Il est tout à fait d'accord, c'est le mot qui convient. Alena Kostornaïa est phénoménale. Sur un savant mélange de "The Meadow" d'Alexandre Desplat (bande originale du film "La Nouvelle Lune"), "Eyes on Fire" de Blue Foundation (bande originale du film Twilight) et "Supermassive Black Hole" de Muse, registre d'abord tout en douceur, puis de plus en plus rythmé, pour finir sur un vrai rock bien décapant, la petite Moscovite vient de réaliser une prestation nette et sans bavure - à l'exception d'une carre douteuse sur son flip. Elle a vraiment tout pour elle : la grâce, la légèreté, la fluidité, l'énergie, la musicalité, un vrai sens artistique et une technique à toute épreuve. Un vrai bijou, poli aux bons soins de l'école Tudberidze bien sûr. Triple Axel/double boucle piqué Tano, triple Axel, double Axel, triple boucle, triple flip/triple boucle piqué Rippon, triple flip/Euler/triple Salchow, toute la panoplie des sauts y passe, et un brio exceptionnel. Plus question de parler de pure technicienne qui présente le minimum syndical côté composantes (reproche souvent fait aux élèves de Sambo 70), Alena est une patineuse complète et brillante. Avec 159.45 pour le seul programme libre, elle surpasse de loin son aînée, Alina Zagitova et la relègue à près de 18 points (141.82), et de 20 en TES. La championne Olympique en titre est quasiment à la rue et ne conservera sans doute pas son tire à Pékin dans deux ans, si toutefois elle est toujours là. A l'allure où les jeunes Russes poussent et fleurissent, il n'est d'ailleurs pas sûr qu'Alena Kostornaïa n'y soit non plus. Aujourd'hui notre adorable petit requin dévore tout le monde, mais demain ? Qui aura les plus longues dents et les plus acérées dans le bassin à remous où éclosent sans arrêt les redoutables trouvailles de Madame Tutberidze ?

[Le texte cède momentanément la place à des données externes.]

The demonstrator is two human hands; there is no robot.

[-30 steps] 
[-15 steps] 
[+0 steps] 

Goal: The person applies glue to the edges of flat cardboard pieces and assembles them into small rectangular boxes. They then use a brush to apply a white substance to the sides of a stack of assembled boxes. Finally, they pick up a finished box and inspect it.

Si Alina Zagitova nous offre aujourd'hui un festival, c'est celui des sous-rotations. Elle qui sait si bien les dissimuler d'habitude, n'est pas au mieux de sa forme. Le jour de la distribution des musiques, elle a eu moins de chance que sa compatriote. On lui a recyclé un curieux mix oriental plutôt daté de "The Feeling Begins" de Peter Gabriel, "Lawrence d'Arabie" de Maurice Jarre, et "Ramses" de Kathir Hicham. Je trouve Alina peu à l'aise et très stressée. Une vue de l'esprit parce que je ne l'aime guère dans ce registre ? Peut-être. Mais le visage figé de la jolie Russe évoque assez peu Cléopâtre, titre du programme. Elle, dont je comparais hier le physique à celui de Madison Chock, sur une musique orientale de même type, n'a rien de la présence rayonnante, ni de la sensualité de l'Américaine (il est vrai qu'elles n'ont pas le même âge et n'évoluent pas non plus dans la même discipline). Alors qu'elle est d'habitude si gracieuse, certains des gestes d'Alina, pas aboutis, trop brusques, donnent à l'ensemble une impression de précipitation. Sur la glace avant ses deux rivales directes, Kostornaïa et Bell, aléa du tirage au sort, elle n'a pas de point de repère et commet de nombreuses d'erreurs. Triple Lutz en sous-rotation retourné soit une ligne de GOEs négatifs, combinaison double Axel/triple boucle piqué Rippon en sous-rotation également. Le triple Salchow Rippon et le double Axel solo - précédé d'une jolie, mais trop courte spirale Charlotte en transition - passent sans souci, mais Alina est encore, et deux fois, en sous-rotation sur triple Lutz (avec carre douteuse)/double boucle piqué. Elle se reprend avec un spectaculaire triple flip Rippon/Euler Tano/double boucle Rippon, et un bon triple flip. Tous ses autres éléments sont de niveau 4. 141.82 l'amènent à la 3ème place du libre et à la seconde du classement général avec 216.06, soit de nouveau près de 20 points derrière sa cadette. Ce n'est certainement le résultat qu'elle attendait.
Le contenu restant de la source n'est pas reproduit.